With uncertainty surrounding the UK’s association to Horizon Europe and a resurgence of COVID-19 cases threatening to cause more chaos when terms start afresh in September, academics could be forgiven for wanting to block out all thoughts of the current state of the higher education sector. 

But the summer months provide a useful chance for reflection and the British Academy has taken the opportunity to publish a new report examining one crucial aspect of the higher education sector: the balance between academics’ teaching and research activities. 

The Teaching-Research Nexus summarises the findings of a long-running study into the nature and value of the relationship between teaching and research and identifies a range of possible solutions for nurturing a closer and more positive relationship between the two.

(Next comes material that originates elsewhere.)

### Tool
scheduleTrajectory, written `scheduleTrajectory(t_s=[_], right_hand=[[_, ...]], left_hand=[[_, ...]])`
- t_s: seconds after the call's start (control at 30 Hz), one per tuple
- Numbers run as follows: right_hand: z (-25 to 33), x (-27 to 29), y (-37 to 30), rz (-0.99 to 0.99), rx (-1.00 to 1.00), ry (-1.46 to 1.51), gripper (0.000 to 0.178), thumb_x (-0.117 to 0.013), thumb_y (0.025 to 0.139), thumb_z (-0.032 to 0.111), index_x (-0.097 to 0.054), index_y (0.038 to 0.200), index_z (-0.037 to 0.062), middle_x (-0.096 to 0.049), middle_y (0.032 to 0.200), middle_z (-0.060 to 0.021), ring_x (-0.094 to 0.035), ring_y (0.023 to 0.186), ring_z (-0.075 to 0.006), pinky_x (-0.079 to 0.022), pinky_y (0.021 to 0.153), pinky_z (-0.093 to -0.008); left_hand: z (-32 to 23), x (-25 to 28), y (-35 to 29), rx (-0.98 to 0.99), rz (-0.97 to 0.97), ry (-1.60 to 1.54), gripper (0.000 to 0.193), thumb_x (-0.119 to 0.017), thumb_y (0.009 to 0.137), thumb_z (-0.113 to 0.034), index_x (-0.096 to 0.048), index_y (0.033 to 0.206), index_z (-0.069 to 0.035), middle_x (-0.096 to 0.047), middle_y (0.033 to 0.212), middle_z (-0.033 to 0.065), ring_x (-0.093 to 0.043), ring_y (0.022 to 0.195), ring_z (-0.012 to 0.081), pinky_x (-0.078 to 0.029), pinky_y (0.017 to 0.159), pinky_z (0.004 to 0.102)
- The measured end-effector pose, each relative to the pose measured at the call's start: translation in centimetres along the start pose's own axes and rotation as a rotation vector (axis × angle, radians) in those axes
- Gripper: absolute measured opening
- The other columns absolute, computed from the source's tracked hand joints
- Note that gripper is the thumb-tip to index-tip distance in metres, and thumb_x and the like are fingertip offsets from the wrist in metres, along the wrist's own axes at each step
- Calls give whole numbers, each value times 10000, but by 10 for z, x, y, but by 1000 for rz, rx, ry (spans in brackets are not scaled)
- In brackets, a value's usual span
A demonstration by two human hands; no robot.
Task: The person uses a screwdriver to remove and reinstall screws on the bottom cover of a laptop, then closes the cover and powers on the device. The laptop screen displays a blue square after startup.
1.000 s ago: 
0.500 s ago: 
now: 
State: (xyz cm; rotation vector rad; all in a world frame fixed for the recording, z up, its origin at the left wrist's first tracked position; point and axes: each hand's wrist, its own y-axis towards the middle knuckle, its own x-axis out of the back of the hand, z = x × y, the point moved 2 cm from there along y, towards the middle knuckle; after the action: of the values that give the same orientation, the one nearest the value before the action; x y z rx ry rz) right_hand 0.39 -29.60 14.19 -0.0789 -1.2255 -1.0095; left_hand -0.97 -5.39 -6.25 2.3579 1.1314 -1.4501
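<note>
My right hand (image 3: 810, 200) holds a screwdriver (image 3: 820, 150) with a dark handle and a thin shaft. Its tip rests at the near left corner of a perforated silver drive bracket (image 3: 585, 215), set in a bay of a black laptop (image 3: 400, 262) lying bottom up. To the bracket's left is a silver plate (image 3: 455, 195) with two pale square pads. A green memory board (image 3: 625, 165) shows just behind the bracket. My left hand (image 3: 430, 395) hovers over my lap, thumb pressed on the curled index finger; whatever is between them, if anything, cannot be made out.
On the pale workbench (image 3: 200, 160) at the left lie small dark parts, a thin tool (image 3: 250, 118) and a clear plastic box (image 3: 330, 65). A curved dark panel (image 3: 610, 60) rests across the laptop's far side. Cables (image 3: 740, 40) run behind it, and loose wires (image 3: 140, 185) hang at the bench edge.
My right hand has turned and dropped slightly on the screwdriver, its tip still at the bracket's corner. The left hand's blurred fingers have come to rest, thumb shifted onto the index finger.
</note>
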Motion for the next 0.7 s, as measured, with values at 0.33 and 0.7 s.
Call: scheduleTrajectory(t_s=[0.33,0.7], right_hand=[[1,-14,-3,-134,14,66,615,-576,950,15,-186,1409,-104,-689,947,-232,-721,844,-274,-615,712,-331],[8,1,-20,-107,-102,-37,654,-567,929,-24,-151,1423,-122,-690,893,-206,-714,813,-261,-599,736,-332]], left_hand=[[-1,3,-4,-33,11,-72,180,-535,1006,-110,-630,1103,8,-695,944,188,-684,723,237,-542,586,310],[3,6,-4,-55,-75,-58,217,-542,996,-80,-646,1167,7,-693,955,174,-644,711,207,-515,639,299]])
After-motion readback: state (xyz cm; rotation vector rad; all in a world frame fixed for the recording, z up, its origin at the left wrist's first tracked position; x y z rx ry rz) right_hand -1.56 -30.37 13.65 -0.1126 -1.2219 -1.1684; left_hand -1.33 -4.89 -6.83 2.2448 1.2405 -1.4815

To begin, the good news is that the vast majority (94 per cent) of the academics we interviewed as part of this project agreed that there is value in a positive relationship between teaching and research. There is a clear consensus that such an extensive, visible and mutually reinforcing relationship will be essential to the future sustainability of the sector and to the prospects of achieving targets to increase research innovation and skills in the UK over the coming years. However, it is also clear that the viability of a nexus is being challenged in practice by a number of structural factors, which will come as no surprise to those who work in higher education. These include: increasing academic workloads; continued trends towards monocultural contracts for academics; and a lack of targeted funding to improve the relationship between teaching and research.

Staff survey responses from across different UK higher education institutions make clear the increasingly unfair expectations being placed on academics due to pressures to achieve excellence in both research and teaching, despite the perceived inequality in esteem with which many institutions and the sector as a whole hold both activities. This division is not only seen at institutional level but is also being compounded by the separation of funding streams and incentives for research from those for teaching; this is reflected in academic hiring and promotion practices.

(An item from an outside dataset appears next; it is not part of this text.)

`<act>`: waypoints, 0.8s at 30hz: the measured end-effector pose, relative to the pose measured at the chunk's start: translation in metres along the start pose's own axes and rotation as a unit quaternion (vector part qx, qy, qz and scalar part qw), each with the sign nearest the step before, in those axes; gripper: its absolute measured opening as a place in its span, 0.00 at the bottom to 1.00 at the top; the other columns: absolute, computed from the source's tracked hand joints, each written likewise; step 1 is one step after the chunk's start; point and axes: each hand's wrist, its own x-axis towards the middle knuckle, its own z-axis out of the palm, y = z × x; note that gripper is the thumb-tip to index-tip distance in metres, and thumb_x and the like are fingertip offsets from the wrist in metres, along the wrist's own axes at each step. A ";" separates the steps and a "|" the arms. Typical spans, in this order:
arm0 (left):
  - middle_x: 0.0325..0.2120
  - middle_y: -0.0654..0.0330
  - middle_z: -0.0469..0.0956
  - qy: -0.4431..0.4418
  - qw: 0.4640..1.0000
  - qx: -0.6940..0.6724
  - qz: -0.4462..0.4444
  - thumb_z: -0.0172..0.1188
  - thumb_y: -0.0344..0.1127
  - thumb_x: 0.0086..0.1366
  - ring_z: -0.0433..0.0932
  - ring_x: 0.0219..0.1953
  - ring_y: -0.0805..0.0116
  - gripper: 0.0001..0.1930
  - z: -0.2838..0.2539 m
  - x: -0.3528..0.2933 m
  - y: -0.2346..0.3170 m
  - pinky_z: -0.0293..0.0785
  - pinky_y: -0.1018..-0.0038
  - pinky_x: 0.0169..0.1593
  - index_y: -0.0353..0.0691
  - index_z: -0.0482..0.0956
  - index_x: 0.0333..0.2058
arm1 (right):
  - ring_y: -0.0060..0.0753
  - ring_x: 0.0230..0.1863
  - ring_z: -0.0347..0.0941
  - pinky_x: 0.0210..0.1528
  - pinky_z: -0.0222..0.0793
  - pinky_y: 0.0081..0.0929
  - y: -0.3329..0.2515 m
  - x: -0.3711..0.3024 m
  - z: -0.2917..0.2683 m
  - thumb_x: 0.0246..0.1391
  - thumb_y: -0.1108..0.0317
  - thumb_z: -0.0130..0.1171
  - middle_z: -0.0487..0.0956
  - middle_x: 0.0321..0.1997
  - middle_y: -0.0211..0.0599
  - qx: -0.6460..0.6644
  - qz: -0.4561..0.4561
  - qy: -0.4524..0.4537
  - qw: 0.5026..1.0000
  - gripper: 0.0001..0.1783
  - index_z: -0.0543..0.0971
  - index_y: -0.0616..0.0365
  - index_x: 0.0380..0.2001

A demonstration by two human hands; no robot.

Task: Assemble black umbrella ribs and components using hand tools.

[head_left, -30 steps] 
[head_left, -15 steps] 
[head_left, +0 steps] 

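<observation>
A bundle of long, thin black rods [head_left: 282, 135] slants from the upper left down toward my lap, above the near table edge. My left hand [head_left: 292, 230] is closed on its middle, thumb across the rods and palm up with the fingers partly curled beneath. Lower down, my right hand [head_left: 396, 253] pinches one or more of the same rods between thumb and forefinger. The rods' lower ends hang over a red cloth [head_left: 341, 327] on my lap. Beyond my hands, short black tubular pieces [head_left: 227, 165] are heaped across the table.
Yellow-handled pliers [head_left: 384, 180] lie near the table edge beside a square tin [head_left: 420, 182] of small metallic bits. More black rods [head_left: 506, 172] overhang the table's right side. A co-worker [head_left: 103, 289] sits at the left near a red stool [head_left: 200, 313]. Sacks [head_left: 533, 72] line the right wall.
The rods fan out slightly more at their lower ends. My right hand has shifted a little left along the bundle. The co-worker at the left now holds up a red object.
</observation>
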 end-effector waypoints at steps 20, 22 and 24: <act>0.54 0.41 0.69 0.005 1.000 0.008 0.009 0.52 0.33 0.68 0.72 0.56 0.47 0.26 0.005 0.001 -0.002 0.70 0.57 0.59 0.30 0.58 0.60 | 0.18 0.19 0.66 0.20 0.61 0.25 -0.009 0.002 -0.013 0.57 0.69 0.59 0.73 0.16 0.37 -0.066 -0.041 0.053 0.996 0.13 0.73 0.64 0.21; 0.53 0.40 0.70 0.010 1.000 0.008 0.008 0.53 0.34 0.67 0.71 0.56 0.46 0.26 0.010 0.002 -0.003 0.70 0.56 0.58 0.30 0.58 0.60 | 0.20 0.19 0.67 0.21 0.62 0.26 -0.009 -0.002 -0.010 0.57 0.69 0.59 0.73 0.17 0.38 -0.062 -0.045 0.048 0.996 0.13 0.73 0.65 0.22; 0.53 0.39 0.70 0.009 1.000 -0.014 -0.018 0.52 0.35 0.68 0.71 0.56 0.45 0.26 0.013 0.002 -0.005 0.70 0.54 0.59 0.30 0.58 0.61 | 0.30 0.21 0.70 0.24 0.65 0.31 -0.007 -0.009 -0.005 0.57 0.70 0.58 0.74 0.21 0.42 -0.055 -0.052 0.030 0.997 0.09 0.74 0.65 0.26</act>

The global COVID-19 pandemic has also had its impact and, as in many other sectors and areas of society, has exacerbated longstanding issues and stresses within the higher education sector. These include the precarity of many academic contracts and the continued sharp increases in teaching-only contracts, with impacts for students and for particular groups within academia. According to the academics we spoke to, an increased emphasis on teaching provision during lockdown and the rapid pivoting to online learning was not accompanied by a lessening in research demands on academics. 

Original research conducted for this study has also shown that women continue to hold a greater proportion of teaching-only contracts compared to men. The proportion of Black, Asian, or Mixed Ethnicity academics on teaching-only contracts, particularly in SHAPE subjects (the Social Sciences, the Humanities and the Arts for People and the Economy), increased by 148 per cent, 123 per cent and 126 per cent respectively between 2012/13 and 2019/20 (see table below). Such bifurcation of teaching (T) and research (R) potentially further entrenches inequalities that exist in academia and education more generally. It also poses problems for the future of a teaching-research (TR) nexus if only a select few are afforded the opportunity to successfully integrate teaching and research in their practice. 

Despite the many challenges, we have identified opportunities for a range of sector stakeholders, from students through to government, to maximise the benefits offered by a nexus between teaching and research in practice.

These include:

  • Developing more effective strategies for communicating the reciprocal relationship between teaching and research to students in higher education institutions at all levels of study, helping students to appreciate how research shapes their curricula and how this in turn may help to shape research.
  • Using the concept of a nexus as a more neutral means by which all parties might approach and contextualise the issue of academic work pressures, by means of discussion of the teaching-research nexus and the ideal of the academic endeavour as fundamentally connecting teaching and research.
  • Employing a broader, sector-wide approach to policy development, which engages with teaching and research balanced as well as teaching-focused institutions, rather than remaining overly reliant on the view from research-focused institutions.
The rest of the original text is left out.